=== Section Start ===

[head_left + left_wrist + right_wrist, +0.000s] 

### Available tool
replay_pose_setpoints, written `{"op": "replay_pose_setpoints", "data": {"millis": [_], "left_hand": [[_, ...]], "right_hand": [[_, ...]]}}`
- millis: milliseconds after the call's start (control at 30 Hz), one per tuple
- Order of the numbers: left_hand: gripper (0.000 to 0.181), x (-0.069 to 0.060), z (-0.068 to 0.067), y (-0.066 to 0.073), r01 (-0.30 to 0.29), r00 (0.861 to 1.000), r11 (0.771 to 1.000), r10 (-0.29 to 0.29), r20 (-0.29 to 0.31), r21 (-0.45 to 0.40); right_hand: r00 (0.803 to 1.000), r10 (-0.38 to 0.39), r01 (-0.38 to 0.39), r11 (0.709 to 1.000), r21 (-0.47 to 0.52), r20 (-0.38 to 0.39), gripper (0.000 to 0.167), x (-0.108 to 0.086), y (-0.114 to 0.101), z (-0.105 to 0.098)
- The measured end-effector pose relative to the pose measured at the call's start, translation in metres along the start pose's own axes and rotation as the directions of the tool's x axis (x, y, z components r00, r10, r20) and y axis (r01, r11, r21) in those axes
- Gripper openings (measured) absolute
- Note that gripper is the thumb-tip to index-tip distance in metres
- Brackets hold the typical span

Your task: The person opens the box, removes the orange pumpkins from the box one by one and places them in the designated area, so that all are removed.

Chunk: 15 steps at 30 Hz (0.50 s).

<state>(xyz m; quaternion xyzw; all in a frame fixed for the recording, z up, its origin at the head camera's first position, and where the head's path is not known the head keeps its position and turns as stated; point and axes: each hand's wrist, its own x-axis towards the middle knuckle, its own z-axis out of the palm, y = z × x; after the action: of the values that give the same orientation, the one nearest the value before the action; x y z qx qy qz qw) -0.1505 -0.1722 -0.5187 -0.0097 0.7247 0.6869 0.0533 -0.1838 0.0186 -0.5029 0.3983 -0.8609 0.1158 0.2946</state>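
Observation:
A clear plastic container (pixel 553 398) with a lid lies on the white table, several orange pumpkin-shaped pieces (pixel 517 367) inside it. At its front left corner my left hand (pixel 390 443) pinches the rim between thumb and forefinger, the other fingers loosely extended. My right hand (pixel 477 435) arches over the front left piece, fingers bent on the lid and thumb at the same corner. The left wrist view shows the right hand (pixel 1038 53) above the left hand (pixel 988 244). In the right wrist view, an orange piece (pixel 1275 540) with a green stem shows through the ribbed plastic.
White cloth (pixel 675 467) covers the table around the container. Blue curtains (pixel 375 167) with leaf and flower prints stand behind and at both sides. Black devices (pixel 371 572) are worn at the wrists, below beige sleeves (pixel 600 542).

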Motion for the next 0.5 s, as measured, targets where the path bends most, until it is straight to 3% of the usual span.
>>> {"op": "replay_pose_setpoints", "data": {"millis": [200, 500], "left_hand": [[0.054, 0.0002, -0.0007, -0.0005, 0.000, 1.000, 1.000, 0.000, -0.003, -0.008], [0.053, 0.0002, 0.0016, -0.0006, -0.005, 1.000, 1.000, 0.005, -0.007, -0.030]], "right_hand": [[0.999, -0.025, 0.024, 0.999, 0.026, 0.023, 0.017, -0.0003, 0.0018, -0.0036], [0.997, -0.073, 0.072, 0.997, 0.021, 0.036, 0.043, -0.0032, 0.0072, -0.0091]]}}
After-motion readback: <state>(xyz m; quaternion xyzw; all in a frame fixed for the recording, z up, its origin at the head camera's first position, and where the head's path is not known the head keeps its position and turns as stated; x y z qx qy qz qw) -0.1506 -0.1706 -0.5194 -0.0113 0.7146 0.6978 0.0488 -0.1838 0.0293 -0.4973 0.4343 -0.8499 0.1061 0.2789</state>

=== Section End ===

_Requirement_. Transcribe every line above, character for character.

_Answer for this exercise_.
[head_left + left_wrist + right_wrist, +0.000s] 

### Available tool
replay_pose_setpoints, written `{"op": "replay_pose_setpoints", "data": {"millis": [_], "left_hand": [[_, ...]], "right_hand": [[_, ...]]}}`
- millis: milliseconds after the call's start (control at 30 Hz), one per tuple
- Order of the numbers: left_hand: gripper (0.000 to 0.181), x (-0.069 to 0.060), z (-0.068 to 0.067), y (-0.066 to 0.073), r01 (-0.30 to 0.29), r00 (0.861 to 1.000), r11 (0.771 to 1.000), r10 (-0.29 to 0.29), r20 (-0.29 to 0.31), r21 (-0.45 to 0.40); right_hand: r00 (0.803 to 1.000), r10 (-0.38 to 0.39), r01 (-0.38 to 0.39), r11 (0.709 to 1.000), r21 (-0.47 to 0.52), r20 (-0.38 to 0.39), gripper (0.000 to 0.167), x (-0.108 to 0.086), y (-0.114 to 0.101), z (-0.105 to 0.098)
- The measured end-effector pose relative to the pose measured at the call's start, translation in metres along the start pose's own axes and rotation as the directions of the tool's x axis (x, y, z components r00, r10, r20) and y axis (r01, r11, r21) in those axes
- Gripper openings (measured) absolute
- Note that gripper is the thumb-tip to index-tip distance in metres
- Brackets hold the typical span

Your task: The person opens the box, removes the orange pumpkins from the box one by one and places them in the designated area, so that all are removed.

Chunk: 15 steps at 30 Hz (0.50 s).

<state>(xyz m; quaternion xyzw; all in a frame fixed for the recording, z up, its origin at the head camera's first position, and where the head's path is not known the head keeps its position and turns as stated; point and axes: each hand's wrist, its own x-axis towards the middle knuckle, its own z-axis out of the palm, y = z × x; after the action: of the values that give the same orientation, the one nearest the value before the action; x y z qx qy qz qw) -0.1505 -0.1722 -0.5187 -0.0097 0.7247 0.6869 0.0533 -0.1838 0.0186 -0.5029 0.3983 -0.8609 0.1158 0.2946</state>
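Observation:
A clear plastic container (pixel 553 398) with a lid lies on the white table, several orange pumpkin-shaped pieces (pixel 517 367) inside it. At its front left corner my left hand (pixel 390 443) pinches the rim between thumb and forefinger, the other fingers loosely extended. My right hand (pixel 477 435) arches over the front left piece, fingers bent on the lid and thumb at the same corner. The left wrist view shows the right hand (pixel 1038 53) above the left hand (pixel 988 244). In the right wrist view, an orange piece (pixel 1275 540) with a green stem shows through the ribbed plastic.
White cloth (pixel 675 467) covers the table around the container. Blue curtains (pixel 375 167) with leaf and flower prints stand behind and at both sides. Black devices (pixel 371 572) are worn at the wrists, below beige sleeves (pixel 600 542).
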
Motion for the next 0.5 s, as measured, targets where the path bends most, until it is straight to 3% of the usual span.
>>> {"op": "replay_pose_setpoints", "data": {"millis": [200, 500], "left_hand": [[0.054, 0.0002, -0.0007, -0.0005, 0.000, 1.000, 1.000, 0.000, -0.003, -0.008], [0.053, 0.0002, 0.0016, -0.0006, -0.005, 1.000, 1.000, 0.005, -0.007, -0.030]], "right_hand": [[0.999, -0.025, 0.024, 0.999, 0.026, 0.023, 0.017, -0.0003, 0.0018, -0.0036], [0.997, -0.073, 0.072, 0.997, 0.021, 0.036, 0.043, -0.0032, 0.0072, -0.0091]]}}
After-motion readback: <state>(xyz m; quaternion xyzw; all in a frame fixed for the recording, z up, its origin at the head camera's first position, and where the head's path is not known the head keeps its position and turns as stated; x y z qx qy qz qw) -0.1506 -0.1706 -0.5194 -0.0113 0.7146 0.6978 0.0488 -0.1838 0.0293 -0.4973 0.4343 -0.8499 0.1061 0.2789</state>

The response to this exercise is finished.